What the Judge Actually Ordered
Source: eWeek, March 3, 2004
“With the ruling, IBM must provide 232 previously-mentioned AIX files. If SCO wants more, the company must show "how these files support its position and how they are relevant." SCO also can't require these files for every AIX version.”
The court order actually states “IBM is hereby ordered: 1) to provide the releases of AIX and Dynix consisting of ‘about 232 products’ [emphasis added].” In addition, SCO does have the right to request additional files for every AIX version. As the court order states: “…SCO is to provide additional memoranda to the Court indicating if and how these files support its position and how they are relevant. The memorandum is to include with specificity, and to the extent possible, identification of additional files SCO requests and the reasons for such requests. The Court will then consider ordering IBM to produce more code from AIX and Dynix.” [emphasis added].
SCO and DaimlerChrysler
Source: PC Pro, March 3, 2004
“What is not in doubt is that the SCO's slander of title suit against Novell does indeed contest the ownership of Unix copyrights.”

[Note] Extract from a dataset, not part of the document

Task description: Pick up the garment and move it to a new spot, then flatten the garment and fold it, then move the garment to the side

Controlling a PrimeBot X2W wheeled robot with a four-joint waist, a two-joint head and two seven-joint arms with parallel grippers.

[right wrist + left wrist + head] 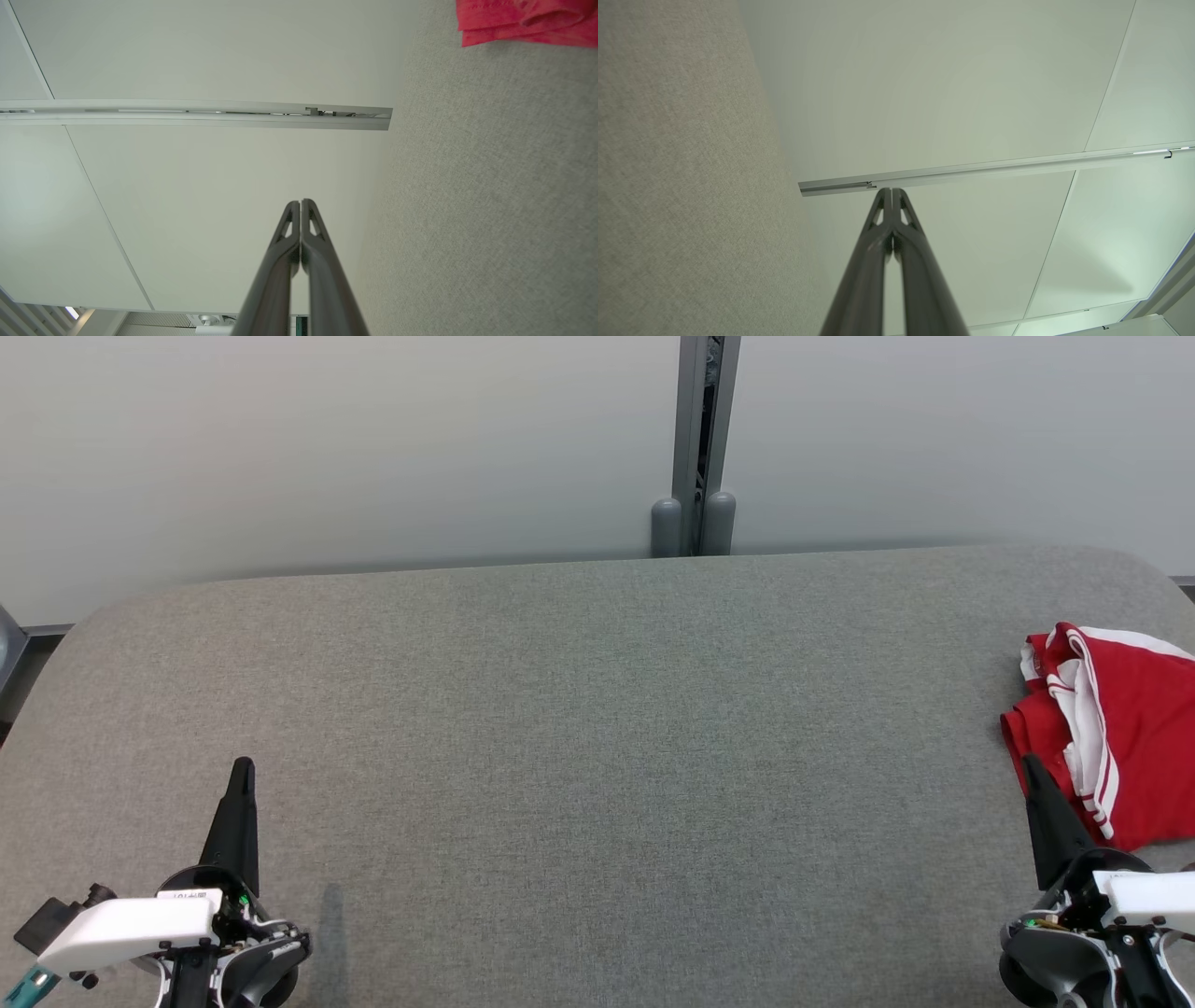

SCO filed a Slander of Title lawsuit against Novell as they were intentionally attempting to interfere with SCO’s rights with respect to UNIX and UnixWare. The suit claims that Novell has improperly filed copyright registrations in the United States Copyright Office for UNIX technology covered by SCO's copyrights. A Slander of Title lawsuit does not contest ownership. It forces an entity to cease interference with rights already granted.
“This rather contradicts what Chris Sontag, Senior VP at SCOsource, told us back in January. 'To date there has been limited and selected availability with a 30 to 50 per cent adoption rate. We can't name names at this stage, but would expect this figure to rise now the licence is available worldwide.'”
There is no contradiction. Of the customers that have had interaction with SCO, 30-50 percent have chosen a licensing option. Most have chosen not to have their names named publicly. The author is assuming that of the 1500 letters sent to corporations that there has been a 30-50 percent adoption rate. This is not what SCO has claimed.
SCO Has Revealed the Code
Source: eWeek, March 4, 2004
“SCO has never presented a shred of significant evidence that there is any Unix code in Linux.”
SCO has been showing examples of direct line-by-line copying of UNIX code into Linux to hundreds of industry analysts, reporters, customers, partners, and industry influencers since June of last year. To view certain parts of this code, interested parties have had to sign a non-disclosure agreement verifying that they would keep this code in confidence. SCO continues to identify and show this code to parties willing to sign a non-disclosure agreement. SCO has also publicly identified ABI header files that are copyrighted, but published and generally available for viewing. Portions of these files have been copied into Linux headers without permission. These files can be viewed at www.sco.com/scosource under “ABI Files Letter.” SCO has also shown on local media outlets examples of direct Unix copying into Linux.
SCO is a Products and Services Company
Source: CNN Money, February 24, 2004
"SCO, with its lawsuits against IBM (IBM: Research, Estimates), Novell (NOVL: Research, Estimates), Red Hat (RHAT: Research, Estimates), and others, clearly likes to make a name for itself through its legal actions."
SCO has not filed a lawsuit against Red Hat. Red Hat filed a lawsuit against SCO in August 2003.